For Jim Whittaker, the first American to stand atop Mt. Everest, a life well lived means stepping outside of his comfort zone regularly. “Trials, tribulations and a few scars,” he says, are all parts of learning the real meaning of life. And what taking risks didn’t teach, he learned from the natural world — from the awe and humility it inspired. This short film is long on wise words from a great American hero who has participated in Mountainfilm twice (2009 and 2013).
Ostensibly, Walled In is the story of a first descent of the rowdy Marble Fork of the Kaweah River in Sequoia National Park by kayakers Ben Stookesbury and Chris Korbulic, but this film poses bigger questions than whether the pair can send a river that flows from above 12,000 feet in elevation to near sea level in less than 30 miles. It asks why they choose to engage in a sport that carries the threat of death, which they witnessed when their partner Hendri Coetzee was eaten by a crocodile in the Congo in 2010 (Kadoma, Mountainfilm 2011).

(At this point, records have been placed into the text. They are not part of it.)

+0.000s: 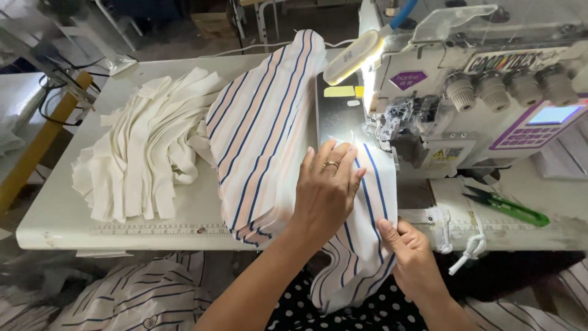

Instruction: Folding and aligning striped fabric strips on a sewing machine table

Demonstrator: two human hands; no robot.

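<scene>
Now the left hand (pixel 324 187) lies flat, fingers spread, on the white blue-striped cotton piece (pixel 367 239) at centre frame – to steady it – while the right hand (pixel 411 248) pinches its lower edge beside the white sewing machine (pixel 484 92).

White fabric piece (pixel 367 202) with blue and peach stripes, cream strips (pixel 141 159), green snips (pixel 508 208)
</scene>
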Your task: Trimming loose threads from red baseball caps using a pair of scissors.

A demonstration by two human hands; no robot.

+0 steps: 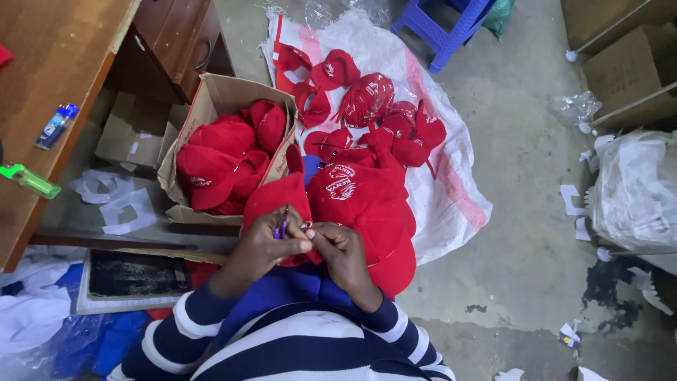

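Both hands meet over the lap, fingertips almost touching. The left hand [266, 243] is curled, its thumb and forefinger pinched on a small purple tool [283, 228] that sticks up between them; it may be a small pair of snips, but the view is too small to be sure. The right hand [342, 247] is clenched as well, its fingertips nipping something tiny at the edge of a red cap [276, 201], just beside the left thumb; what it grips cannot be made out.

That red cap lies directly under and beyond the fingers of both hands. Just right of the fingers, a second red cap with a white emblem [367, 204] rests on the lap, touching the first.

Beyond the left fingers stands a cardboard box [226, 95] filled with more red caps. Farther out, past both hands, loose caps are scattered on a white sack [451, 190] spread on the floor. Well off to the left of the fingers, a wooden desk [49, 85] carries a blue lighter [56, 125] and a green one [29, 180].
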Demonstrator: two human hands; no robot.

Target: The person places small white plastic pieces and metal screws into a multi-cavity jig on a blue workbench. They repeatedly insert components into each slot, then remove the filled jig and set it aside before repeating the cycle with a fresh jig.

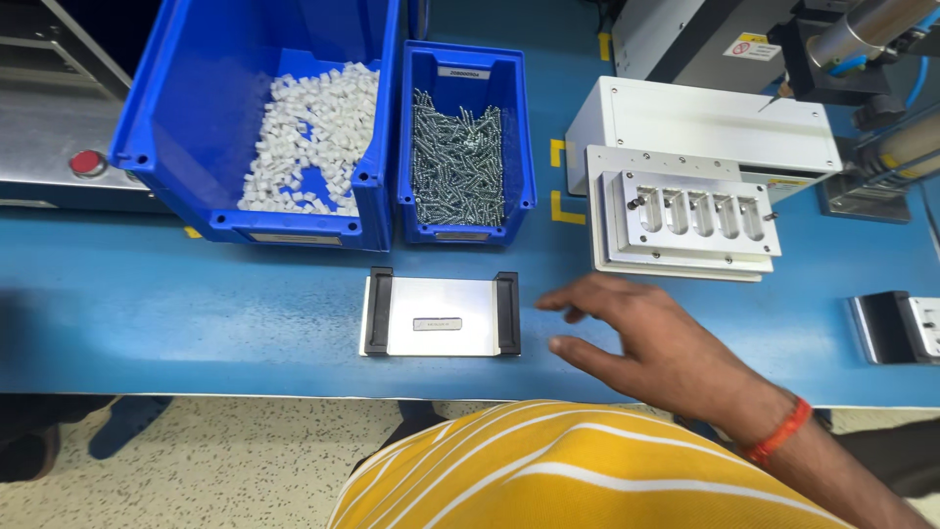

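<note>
My blue bench (pixel 147 313) runs wall to wall over a speckled floor (pixel 225 460). Far left is a big bin (pixel 196 118) of white pieces, then a bin of screws (pixel 460 157). Near me lies a steel plate (pixel 441 315). Just right of it my right hand (pixel 646 343) hovers, fingers (pixel 563 302) spread and empty. Far right sits a white fixture (pixel 695 211).

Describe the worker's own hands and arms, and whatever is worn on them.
Only the right hand shows: bare, no glove, no sleeve on the forearm. A red-orange thread band circles the wrist. A yellow shirt with white stripes covers the torso. The left hand is out of view.
</note>
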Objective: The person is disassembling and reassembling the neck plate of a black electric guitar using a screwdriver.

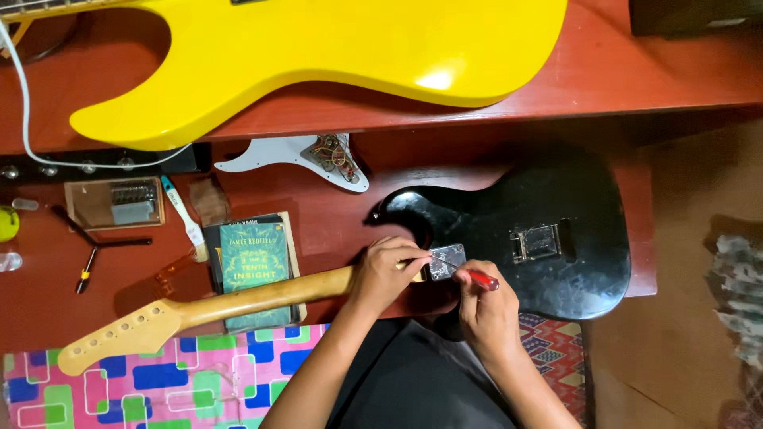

Mountain rescue is always a risky proposition, so those who are attracted to the job tend to be strapping, young and full of verve — and nerve. This was definitely the case in 1967, when a group of seven national park rangers in the Grand Tetons risked their lives to save an injured climber. On August 22, Gaylord Campbell was climbing the north face of the Grand Teton with a friend when a boulder broke free and showered them with rocks, leaving Campbell with compound fractures. During the rescue attempt, which took three days, Campbell was critical of the methods and decisions made by his saviors every turn of the way. The Grand Rescue tells this legendary story for the first time in film. Several park rangers from the rescue will speak after the screening.